| |
 Your church members begin immediately to meet their neighbors in a context that is natural and welcomed by both the church member and the neighbor. Every church longs for their members to really become connected to their neighbors. It will actually start happening the first week.
“I tried this yesterday and am excited to report that my son and I met more neighbors in one afternoon than I had managed to meet in five years of owning this house” (from Gainesville).
"I learned more about my neighborhood in three hours Saturday than I had in my seven years living there” (from Charlotte).
God’s blessing as you provide food for the hungry in an Isaiah 58 context ("Feed the hungry and help those in trouble. Then your light will shine out from the darkness," Isaiah 58:10, NLT). Your church can be both a witness (“your light will shine”) and a direct catalyst in your community to reduce hunger needs without any major new dollar investment.
This is an immediate and measurable result. With just 20 – 25 volunteers, your church can collect one ton of food next weekend, paid for and donated by the neighbors, and the neighbors will thank your members for doing it.

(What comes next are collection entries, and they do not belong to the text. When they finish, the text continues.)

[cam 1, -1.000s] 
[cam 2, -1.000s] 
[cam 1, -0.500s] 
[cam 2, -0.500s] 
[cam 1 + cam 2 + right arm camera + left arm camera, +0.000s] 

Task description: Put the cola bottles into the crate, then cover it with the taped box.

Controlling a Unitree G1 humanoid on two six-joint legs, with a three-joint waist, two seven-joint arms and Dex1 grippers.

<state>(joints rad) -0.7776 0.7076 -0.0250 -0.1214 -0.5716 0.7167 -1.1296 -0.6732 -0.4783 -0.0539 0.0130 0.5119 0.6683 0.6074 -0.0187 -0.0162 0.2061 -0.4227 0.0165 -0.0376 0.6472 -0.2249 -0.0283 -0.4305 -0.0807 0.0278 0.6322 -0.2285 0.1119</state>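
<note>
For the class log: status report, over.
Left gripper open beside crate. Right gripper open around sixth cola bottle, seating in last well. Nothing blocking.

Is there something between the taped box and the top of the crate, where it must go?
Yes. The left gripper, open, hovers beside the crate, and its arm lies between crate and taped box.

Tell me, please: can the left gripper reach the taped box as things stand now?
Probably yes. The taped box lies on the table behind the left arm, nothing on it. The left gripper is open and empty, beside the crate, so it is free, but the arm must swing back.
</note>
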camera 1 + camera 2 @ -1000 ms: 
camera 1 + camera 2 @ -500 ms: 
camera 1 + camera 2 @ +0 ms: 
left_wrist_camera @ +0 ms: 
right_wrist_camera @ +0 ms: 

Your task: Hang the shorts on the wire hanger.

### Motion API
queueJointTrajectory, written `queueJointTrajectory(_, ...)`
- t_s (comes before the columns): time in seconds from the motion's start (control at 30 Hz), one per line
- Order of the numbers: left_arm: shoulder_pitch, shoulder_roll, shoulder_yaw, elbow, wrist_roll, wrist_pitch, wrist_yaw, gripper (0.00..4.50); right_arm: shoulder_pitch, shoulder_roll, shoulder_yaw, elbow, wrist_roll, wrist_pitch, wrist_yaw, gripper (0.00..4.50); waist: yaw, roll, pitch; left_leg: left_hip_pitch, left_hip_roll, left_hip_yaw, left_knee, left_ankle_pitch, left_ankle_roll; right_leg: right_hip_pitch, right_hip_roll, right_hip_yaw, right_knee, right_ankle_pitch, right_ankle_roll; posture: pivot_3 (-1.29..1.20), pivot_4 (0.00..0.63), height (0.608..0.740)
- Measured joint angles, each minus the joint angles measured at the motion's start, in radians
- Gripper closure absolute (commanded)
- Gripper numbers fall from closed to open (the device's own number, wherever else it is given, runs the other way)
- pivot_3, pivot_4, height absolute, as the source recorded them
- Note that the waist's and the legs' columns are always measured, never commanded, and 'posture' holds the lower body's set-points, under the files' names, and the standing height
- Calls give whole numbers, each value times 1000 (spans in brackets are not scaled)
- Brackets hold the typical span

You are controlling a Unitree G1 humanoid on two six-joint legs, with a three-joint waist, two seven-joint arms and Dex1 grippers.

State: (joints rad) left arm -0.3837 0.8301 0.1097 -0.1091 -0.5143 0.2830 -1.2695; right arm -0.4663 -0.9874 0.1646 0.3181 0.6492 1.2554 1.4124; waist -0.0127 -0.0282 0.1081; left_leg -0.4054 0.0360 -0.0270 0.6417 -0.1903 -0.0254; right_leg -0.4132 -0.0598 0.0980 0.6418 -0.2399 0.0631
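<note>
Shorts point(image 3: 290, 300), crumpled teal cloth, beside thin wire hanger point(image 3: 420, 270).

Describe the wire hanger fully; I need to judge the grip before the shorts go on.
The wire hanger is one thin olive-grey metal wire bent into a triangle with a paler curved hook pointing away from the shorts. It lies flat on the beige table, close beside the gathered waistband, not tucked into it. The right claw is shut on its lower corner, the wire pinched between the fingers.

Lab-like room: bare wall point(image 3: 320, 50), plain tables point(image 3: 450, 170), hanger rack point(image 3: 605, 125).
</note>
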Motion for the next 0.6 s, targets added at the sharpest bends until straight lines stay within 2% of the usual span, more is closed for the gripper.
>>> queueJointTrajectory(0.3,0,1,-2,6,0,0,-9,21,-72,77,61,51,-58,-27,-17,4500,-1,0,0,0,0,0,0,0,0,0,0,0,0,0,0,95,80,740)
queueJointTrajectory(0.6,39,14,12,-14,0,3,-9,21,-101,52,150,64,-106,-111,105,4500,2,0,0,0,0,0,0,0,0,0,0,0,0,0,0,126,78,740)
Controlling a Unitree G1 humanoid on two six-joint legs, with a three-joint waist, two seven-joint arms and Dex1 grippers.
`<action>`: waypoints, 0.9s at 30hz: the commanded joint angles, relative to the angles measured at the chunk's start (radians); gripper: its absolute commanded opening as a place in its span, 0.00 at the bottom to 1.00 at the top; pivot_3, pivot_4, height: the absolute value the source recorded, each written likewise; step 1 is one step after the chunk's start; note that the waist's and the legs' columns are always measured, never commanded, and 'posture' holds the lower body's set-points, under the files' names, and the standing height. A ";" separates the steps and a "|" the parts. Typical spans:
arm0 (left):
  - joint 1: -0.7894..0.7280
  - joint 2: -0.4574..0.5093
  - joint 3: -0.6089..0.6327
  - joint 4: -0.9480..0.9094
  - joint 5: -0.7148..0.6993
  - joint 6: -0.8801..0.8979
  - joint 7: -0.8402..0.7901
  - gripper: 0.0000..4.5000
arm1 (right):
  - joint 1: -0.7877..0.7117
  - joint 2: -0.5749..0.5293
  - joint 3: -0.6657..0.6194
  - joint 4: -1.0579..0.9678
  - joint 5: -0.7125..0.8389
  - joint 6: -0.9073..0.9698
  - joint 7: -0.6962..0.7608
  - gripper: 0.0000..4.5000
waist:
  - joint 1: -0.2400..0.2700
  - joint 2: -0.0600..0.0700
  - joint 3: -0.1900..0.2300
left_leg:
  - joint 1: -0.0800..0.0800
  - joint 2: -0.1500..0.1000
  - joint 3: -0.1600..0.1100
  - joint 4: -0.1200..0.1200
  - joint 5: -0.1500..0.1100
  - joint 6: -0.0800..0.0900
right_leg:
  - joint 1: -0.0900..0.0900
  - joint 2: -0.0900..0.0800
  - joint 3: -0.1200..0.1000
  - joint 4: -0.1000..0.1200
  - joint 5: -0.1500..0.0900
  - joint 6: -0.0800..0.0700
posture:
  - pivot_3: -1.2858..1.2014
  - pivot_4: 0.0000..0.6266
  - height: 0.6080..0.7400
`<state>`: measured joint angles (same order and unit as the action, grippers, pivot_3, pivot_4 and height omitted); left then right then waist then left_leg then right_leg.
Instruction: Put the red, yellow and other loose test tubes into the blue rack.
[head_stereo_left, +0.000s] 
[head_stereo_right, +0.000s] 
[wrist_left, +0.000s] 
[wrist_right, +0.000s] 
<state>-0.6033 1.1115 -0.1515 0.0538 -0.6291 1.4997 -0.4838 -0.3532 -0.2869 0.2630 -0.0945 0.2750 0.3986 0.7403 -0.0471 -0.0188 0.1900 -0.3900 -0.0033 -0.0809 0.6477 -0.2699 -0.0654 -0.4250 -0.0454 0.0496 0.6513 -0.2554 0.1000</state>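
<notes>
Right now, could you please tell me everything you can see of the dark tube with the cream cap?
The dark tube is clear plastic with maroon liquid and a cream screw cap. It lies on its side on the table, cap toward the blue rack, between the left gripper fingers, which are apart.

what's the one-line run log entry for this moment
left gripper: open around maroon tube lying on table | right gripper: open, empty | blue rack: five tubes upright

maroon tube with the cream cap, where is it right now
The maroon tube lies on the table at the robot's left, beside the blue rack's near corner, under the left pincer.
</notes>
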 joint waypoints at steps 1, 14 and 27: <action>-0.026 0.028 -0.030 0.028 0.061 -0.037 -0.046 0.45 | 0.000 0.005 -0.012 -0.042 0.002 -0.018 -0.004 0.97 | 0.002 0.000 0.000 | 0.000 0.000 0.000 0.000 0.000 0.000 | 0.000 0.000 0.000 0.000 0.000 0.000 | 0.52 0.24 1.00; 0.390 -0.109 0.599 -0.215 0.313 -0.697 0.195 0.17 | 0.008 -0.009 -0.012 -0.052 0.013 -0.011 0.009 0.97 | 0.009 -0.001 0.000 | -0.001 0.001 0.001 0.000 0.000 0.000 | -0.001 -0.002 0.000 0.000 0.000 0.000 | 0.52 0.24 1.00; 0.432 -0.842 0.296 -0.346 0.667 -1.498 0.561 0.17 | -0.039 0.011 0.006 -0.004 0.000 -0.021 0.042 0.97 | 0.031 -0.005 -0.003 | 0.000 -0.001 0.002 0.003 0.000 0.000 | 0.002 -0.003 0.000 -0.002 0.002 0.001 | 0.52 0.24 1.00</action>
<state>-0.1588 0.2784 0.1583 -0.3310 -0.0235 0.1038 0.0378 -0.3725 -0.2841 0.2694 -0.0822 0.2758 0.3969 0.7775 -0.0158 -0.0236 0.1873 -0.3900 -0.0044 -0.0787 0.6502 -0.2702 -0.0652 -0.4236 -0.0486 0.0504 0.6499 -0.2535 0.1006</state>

Deepening of prayer for neighbors. Many of your people who occasionally pray in general terms for neighbors, will find themselves seeing their neighborhood and praying for neighbors in an entirely different way the day after they start Neighborhood Connections Thru Canning Hunger.
Christians Emerge In Neighborhoods. It is common in America for church members not to know about other Christians living nearby. The Canning Hunger approach seems naturally to draw other Christians in the neighborhood to identify themselves. People discover neighbors who share their priorities, find new prayer partners, even find partners for neighborhood ministry.
Drawing unchurched neighbors into helping do Kingdom work. Instead of first figuring out how to get them to visit church, then urging them toward some spiritual decision, and only after that suggesting ways to serve God, this strategy involves unchurched neighbors as upfront willing partners in doing something that greatly pleases God, even while relationships begin or deepen. It’s called withreach.
Longer Term (6 to 18 months, and beyond)
Once friendships have formed, once people begin to talk with neighbors at a truly meaningful level about their dreams and needs, once Christians are praying about what really matters to each neighbor (and some answers to prayer appear), once enough time has elapsed that neighbors can tell the interest is sincere and lasting rather than some quick outreach campaign, then any number of doors can – and do – open wide.
Neighborhood Bible studies form, or grow.
Mothers’ prayer groups appear.
Neighborhood fellowship groups proliferate.
Small group ministry is empowered.
New neighborhood-based small groups form.
Existing small groups gain new members naturally.
Neighborhood-based Angel Tree ministry can develop.
Neighborhood Christmas gatherings become more widespread.
God-given dreams for famliy and community begin to be fulfilled.
Neighborhood self-help ministries emerge.
De-churched Christians find connections.
Unchurched neighbors know where to turn in a crisis.
Churches uncover ministry opportunities previously unknown.
Church and community support develops for specific needs.
Ministry becomes driven by neighborhood-based Christians, instead of church staff.
Community and neighborhood improvement projects evolve.
Cooperation, partnerships among area churches develop.
City-reaching strategies are empowered.
Community transformation dreams begin to get legs.